Stored records:
++++++++++++++++++++
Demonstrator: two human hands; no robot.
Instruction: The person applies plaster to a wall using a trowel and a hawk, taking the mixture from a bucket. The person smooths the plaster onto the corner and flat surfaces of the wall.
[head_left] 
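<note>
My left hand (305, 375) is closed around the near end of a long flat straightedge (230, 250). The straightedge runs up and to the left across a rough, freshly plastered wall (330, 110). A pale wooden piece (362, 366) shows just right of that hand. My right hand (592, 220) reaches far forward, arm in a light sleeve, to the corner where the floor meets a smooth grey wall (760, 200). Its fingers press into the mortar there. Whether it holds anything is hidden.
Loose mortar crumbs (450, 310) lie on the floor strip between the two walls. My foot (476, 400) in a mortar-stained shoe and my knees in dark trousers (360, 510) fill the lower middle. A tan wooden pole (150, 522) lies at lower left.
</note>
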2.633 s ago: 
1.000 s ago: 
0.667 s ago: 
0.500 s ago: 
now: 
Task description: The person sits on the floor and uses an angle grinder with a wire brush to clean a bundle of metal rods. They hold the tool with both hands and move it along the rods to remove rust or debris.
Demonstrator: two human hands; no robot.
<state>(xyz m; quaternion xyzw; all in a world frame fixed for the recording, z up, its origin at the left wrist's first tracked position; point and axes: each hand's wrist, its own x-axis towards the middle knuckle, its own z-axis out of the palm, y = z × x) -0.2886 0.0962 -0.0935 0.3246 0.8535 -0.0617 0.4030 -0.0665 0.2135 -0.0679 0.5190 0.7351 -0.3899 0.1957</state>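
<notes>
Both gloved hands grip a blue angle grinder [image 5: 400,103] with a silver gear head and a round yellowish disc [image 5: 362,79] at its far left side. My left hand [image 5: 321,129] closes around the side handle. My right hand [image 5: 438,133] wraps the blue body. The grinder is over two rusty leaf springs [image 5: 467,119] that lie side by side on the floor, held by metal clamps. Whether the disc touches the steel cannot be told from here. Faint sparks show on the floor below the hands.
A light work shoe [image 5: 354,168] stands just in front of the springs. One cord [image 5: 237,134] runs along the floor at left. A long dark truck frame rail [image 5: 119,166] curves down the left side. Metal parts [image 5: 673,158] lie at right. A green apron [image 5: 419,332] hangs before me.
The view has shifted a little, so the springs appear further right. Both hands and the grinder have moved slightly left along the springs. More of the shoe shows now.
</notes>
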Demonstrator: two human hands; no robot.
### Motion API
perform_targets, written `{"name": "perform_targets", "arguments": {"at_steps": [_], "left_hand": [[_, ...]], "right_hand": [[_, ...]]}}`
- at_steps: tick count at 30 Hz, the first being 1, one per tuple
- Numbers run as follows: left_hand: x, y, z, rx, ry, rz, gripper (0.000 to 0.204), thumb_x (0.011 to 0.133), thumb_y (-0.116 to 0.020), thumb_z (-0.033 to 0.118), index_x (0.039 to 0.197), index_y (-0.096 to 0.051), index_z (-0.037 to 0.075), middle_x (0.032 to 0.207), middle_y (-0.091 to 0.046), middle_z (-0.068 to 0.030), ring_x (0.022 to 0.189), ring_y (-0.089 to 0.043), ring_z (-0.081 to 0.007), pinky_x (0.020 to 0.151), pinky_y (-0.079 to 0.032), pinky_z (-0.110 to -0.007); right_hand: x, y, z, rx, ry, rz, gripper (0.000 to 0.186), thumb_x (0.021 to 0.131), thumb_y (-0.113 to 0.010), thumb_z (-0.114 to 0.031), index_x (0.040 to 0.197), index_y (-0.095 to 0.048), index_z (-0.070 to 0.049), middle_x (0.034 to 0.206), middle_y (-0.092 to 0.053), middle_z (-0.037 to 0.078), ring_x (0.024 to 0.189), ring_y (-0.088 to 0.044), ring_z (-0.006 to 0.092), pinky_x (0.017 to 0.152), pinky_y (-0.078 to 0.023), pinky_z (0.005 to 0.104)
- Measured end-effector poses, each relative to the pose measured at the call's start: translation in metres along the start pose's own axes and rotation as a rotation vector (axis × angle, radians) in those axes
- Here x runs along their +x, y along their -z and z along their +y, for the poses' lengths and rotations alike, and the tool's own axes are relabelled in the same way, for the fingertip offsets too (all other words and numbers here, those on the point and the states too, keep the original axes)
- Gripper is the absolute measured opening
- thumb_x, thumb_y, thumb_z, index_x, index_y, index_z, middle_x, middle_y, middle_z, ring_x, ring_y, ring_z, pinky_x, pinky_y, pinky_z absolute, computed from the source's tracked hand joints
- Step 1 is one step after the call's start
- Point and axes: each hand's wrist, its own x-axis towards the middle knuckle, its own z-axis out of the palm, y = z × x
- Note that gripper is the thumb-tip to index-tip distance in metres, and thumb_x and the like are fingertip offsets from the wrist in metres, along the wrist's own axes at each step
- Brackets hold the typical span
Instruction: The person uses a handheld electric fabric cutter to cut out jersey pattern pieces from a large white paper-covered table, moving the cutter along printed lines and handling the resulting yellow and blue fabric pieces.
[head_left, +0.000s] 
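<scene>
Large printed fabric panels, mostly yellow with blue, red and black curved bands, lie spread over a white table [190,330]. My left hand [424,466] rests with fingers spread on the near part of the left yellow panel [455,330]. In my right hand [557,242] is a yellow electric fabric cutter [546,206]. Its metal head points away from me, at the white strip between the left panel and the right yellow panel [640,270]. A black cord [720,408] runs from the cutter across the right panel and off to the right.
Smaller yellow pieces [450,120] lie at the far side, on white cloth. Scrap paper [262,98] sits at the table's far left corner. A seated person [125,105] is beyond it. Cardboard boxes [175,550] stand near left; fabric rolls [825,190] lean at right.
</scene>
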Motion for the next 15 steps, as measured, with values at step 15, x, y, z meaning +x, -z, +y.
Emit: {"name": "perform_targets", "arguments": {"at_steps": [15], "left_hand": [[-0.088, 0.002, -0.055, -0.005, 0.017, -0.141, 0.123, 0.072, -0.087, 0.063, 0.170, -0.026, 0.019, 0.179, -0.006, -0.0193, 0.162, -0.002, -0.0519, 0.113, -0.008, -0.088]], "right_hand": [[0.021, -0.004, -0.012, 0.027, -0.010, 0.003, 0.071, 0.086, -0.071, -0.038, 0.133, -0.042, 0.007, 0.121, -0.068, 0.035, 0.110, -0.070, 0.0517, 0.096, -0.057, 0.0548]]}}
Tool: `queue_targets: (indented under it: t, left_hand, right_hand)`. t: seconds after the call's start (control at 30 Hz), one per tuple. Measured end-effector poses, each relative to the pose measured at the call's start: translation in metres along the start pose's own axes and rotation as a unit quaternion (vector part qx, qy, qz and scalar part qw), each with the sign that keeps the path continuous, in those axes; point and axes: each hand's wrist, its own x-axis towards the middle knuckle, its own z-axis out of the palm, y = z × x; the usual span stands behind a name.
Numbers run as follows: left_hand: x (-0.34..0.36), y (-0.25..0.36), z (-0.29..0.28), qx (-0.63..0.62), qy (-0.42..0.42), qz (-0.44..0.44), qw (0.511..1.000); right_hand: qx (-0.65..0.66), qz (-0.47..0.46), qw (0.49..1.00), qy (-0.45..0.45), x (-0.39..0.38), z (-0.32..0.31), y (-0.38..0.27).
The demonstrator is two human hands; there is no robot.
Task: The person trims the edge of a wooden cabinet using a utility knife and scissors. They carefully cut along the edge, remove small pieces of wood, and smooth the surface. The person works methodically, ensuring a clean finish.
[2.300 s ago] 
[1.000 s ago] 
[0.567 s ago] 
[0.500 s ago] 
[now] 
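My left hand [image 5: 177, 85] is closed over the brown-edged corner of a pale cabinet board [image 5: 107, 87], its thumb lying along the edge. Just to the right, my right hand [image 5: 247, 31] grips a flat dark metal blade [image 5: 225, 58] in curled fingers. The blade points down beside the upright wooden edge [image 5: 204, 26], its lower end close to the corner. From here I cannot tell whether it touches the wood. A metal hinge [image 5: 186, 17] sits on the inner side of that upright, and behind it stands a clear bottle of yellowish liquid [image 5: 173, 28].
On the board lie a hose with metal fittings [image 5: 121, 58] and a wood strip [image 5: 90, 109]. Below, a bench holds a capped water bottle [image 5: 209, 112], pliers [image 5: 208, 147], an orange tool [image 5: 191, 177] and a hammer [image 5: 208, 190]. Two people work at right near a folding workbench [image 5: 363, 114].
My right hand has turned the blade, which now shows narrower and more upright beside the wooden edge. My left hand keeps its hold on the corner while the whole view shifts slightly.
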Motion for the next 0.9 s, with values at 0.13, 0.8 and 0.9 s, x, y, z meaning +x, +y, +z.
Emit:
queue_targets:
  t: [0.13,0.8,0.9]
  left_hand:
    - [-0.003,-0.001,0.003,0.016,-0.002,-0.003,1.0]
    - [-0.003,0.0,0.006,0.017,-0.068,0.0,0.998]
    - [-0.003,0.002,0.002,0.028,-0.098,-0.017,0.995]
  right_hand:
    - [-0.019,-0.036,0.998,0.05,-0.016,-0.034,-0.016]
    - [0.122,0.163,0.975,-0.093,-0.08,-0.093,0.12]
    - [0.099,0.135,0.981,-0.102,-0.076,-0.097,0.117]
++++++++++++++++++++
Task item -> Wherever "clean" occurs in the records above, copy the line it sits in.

Written answer ->
Task description: The person sits on the floor and uses an angle grinder with a wire brush to clean a bundle of metal rods. They hold the tool with both hands and move it along the rods to remove rust or debris.
Task: The person trims the edge of a wooden cabinet using a utility knife and scissors. They carefully cut along the edge, remove small pieces of wood, and smooth the surface. The person works methodically, ensuring a clean finish.

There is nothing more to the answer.